(Records contained in a dataset)
*** Begin section ***
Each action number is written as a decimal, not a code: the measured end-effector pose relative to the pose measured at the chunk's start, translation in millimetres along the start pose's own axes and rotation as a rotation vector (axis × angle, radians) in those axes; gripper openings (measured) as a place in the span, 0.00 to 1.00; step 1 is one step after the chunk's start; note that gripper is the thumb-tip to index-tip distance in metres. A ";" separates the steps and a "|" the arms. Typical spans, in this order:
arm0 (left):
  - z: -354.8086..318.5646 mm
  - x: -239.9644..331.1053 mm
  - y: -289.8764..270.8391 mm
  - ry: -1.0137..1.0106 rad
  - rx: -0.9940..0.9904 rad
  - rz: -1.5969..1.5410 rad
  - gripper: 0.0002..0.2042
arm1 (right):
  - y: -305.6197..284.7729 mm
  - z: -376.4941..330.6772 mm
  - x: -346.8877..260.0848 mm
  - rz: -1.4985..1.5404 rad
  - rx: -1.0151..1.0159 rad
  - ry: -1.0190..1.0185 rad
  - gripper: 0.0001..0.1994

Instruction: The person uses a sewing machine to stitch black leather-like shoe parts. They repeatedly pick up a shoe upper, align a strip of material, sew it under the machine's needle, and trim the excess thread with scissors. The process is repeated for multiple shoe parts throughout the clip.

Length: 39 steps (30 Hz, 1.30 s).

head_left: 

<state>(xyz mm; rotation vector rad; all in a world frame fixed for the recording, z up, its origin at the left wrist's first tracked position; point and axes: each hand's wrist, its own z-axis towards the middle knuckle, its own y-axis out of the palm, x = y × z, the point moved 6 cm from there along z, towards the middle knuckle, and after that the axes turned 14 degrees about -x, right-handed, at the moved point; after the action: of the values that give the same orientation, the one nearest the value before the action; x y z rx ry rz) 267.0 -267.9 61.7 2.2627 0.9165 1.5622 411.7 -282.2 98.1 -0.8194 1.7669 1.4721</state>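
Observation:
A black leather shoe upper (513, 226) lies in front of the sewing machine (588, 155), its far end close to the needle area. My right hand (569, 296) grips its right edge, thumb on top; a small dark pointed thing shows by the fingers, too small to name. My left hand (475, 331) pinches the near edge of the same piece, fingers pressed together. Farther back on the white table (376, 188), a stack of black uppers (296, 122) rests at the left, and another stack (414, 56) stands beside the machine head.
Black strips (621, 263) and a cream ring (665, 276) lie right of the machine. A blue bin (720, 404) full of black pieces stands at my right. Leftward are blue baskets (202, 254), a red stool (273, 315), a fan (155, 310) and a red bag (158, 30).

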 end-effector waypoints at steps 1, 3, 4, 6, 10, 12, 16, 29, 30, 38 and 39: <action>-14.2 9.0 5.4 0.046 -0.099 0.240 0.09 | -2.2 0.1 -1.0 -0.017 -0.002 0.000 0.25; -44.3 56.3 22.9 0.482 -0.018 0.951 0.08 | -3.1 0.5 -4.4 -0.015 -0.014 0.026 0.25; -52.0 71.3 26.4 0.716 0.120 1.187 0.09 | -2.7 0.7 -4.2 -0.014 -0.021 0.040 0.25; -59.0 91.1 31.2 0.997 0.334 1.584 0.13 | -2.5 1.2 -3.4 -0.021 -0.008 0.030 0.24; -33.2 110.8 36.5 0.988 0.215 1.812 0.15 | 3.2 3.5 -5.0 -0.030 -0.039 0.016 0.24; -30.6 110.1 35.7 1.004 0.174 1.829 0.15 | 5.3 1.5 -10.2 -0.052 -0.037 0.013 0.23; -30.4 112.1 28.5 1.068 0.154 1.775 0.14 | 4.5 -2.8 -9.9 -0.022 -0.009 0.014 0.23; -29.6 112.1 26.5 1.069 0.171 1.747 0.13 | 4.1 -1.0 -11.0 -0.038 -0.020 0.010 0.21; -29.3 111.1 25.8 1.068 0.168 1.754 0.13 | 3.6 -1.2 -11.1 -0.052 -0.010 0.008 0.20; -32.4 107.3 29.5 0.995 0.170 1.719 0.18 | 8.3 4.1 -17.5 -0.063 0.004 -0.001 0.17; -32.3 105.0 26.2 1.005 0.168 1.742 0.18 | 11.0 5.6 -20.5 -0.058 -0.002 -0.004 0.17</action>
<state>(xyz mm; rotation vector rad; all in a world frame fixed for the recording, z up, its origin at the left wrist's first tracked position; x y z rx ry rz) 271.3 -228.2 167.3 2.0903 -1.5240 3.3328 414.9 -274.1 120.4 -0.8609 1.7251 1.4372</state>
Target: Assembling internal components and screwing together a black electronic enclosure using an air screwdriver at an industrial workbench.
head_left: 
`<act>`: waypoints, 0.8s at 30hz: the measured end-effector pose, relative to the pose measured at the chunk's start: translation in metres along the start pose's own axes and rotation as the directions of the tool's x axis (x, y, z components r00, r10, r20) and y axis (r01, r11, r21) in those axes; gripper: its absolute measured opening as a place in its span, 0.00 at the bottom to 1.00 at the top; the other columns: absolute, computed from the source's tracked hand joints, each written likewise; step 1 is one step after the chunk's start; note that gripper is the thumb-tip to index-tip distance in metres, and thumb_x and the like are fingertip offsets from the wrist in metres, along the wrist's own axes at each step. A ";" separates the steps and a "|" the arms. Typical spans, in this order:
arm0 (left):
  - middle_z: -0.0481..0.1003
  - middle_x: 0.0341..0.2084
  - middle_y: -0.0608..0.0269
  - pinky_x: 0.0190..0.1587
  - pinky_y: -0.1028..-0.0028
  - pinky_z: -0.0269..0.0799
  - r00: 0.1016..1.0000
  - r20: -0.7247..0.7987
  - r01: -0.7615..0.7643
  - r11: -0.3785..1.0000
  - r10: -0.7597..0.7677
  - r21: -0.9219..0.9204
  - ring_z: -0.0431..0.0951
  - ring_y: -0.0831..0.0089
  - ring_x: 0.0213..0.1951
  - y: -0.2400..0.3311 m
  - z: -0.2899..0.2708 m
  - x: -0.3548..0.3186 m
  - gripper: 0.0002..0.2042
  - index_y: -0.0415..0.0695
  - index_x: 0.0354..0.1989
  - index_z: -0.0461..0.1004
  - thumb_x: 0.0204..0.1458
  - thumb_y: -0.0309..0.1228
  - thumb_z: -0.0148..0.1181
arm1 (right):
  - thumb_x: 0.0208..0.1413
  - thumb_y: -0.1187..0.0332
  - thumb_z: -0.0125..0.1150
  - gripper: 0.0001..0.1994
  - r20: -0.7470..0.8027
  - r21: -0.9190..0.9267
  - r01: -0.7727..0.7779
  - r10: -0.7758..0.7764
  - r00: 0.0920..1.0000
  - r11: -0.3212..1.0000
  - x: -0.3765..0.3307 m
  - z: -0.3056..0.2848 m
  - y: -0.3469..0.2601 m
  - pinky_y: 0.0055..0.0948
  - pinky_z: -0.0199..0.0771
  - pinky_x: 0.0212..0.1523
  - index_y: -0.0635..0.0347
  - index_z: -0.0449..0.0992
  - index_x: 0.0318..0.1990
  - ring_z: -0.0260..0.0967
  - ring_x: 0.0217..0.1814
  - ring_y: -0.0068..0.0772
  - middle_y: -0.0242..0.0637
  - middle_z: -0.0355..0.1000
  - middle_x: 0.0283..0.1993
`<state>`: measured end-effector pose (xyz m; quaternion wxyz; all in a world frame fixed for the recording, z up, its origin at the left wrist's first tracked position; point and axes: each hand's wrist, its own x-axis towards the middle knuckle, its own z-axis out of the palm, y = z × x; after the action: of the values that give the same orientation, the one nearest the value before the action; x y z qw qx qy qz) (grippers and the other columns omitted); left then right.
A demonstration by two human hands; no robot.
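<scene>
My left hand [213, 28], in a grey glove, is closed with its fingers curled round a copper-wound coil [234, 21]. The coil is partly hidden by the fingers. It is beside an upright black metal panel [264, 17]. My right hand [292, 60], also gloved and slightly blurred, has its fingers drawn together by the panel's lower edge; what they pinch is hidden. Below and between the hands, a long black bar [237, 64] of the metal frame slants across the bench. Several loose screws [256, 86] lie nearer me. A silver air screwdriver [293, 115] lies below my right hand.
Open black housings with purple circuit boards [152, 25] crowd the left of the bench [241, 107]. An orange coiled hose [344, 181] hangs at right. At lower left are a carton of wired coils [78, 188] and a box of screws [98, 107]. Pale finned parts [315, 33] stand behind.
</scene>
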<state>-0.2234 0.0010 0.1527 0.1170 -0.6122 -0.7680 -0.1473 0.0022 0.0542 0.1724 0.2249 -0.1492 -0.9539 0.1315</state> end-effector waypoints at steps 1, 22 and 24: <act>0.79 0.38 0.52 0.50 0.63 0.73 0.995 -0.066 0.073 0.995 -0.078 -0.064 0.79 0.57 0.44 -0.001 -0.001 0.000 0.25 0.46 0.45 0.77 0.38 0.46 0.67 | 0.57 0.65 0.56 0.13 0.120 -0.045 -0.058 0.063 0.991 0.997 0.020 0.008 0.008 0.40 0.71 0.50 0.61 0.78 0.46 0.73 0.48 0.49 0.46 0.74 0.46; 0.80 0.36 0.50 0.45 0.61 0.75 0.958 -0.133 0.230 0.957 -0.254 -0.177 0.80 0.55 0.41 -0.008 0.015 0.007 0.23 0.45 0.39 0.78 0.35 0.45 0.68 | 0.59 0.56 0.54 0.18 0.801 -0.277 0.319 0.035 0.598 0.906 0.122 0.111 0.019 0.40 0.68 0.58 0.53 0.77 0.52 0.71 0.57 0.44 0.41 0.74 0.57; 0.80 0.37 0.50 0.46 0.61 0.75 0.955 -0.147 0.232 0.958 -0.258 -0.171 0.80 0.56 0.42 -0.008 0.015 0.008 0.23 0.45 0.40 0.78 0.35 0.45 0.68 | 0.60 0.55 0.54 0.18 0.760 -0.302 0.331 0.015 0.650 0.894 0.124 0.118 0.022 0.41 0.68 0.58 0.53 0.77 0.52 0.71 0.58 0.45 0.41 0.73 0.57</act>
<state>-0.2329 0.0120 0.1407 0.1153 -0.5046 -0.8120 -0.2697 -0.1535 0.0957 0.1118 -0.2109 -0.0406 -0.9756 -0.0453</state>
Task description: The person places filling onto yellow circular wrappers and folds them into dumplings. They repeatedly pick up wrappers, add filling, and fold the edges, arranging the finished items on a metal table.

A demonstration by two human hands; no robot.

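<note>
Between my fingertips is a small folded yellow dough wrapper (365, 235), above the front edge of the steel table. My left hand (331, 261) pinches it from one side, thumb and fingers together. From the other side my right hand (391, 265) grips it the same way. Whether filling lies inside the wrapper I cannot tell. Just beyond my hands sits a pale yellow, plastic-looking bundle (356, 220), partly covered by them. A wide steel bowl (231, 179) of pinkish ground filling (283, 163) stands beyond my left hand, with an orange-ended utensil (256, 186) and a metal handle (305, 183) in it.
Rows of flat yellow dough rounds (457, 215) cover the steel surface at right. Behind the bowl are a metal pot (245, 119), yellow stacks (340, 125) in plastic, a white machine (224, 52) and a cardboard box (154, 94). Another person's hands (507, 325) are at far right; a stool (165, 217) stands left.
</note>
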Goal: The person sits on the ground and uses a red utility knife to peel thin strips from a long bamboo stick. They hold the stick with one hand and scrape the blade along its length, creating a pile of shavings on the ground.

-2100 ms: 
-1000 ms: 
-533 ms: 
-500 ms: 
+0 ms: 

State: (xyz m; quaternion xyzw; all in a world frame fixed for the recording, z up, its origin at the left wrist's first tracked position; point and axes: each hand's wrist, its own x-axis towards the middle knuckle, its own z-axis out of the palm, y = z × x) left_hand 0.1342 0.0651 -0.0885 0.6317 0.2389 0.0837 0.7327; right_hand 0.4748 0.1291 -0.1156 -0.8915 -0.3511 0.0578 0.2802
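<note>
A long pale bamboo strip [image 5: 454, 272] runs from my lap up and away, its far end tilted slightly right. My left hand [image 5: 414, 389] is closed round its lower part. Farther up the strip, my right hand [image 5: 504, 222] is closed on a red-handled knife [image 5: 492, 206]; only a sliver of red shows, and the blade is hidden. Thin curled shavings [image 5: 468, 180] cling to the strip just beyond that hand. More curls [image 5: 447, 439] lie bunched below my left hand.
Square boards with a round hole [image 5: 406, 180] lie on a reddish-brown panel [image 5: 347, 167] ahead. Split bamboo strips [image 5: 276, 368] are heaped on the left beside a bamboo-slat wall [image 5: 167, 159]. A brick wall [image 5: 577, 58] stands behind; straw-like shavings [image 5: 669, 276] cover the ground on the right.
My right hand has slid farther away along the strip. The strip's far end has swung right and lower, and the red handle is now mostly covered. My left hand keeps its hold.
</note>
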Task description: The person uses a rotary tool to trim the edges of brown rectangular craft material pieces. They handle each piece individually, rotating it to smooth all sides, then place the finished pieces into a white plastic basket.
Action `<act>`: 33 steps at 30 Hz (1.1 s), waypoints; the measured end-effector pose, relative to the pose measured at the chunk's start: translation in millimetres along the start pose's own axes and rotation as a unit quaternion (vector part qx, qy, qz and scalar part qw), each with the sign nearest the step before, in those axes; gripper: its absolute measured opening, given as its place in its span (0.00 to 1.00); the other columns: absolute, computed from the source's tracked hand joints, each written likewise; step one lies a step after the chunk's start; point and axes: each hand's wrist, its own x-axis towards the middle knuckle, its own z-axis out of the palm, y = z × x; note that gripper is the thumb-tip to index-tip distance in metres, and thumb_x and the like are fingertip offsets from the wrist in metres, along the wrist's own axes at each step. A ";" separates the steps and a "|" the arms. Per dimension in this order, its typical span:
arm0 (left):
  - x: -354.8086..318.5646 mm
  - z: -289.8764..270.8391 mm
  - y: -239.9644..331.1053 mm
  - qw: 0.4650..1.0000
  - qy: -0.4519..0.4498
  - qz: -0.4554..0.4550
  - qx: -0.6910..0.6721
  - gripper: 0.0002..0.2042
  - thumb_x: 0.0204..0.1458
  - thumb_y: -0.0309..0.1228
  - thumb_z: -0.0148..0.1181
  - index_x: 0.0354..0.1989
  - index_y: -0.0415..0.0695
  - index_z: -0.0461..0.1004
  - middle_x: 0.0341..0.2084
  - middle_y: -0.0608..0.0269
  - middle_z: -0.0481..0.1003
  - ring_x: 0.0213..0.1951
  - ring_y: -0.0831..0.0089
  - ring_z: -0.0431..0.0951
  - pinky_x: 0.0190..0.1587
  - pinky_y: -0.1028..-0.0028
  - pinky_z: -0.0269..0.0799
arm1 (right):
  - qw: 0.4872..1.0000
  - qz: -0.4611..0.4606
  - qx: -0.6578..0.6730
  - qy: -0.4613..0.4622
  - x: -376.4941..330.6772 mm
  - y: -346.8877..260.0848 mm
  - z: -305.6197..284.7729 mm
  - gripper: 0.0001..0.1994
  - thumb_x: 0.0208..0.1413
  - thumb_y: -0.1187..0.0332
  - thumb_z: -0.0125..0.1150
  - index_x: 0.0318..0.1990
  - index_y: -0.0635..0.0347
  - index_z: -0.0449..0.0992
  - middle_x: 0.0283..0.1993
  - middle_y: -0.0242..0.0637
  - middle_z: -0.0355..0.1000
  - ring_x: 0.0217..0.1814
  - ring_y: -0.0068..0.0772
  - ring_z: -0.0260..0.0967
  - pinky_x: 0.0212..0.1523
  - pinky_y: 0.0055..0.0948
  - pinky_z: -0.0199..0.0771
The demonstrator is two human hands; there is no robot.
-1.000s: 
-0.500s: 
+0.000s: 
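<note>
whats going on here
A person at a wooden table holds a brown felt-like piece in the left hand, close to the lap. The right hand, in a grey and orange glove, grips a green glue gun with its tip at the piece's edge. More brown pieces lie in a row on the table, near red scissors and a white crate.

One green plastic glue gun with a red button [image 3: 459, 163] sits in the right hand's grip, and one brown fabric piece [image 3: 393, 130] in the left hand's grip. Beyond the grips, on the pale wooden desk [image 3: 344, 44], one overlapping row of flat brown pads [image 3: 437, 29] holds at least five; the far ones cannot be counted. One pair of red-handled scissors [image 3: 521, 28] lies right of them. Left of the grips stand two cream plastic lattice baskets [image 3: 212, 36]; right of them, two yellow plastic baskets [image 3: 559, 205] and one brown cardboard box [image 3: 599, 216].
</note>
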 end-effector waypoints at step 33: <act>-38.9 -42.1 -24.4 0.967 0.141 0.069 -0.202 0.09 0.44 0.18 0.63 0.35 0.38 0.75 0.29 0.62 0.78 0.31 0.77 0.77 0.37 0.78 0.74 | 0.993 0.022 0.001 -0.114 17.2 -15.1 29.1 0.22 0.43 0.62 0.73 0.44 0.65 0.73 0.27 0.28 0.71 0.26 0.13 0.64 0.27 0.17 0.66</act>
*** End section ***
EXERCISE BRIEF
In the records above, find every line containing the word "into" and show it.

SOLUTION
Task description: The person places filling onto yellow circular wrappers and folds them into dumplings. They repeatedly pick up wrappers, add filling, and fold the edges, arranging the finished items on a metal table.
Task description: The person uses a rotary tool to trim the edges of brown rectangular craft material pieces. They handle each piece individually, rotating it to smooth all sides, then place the finished pieces into a white plastic basket.

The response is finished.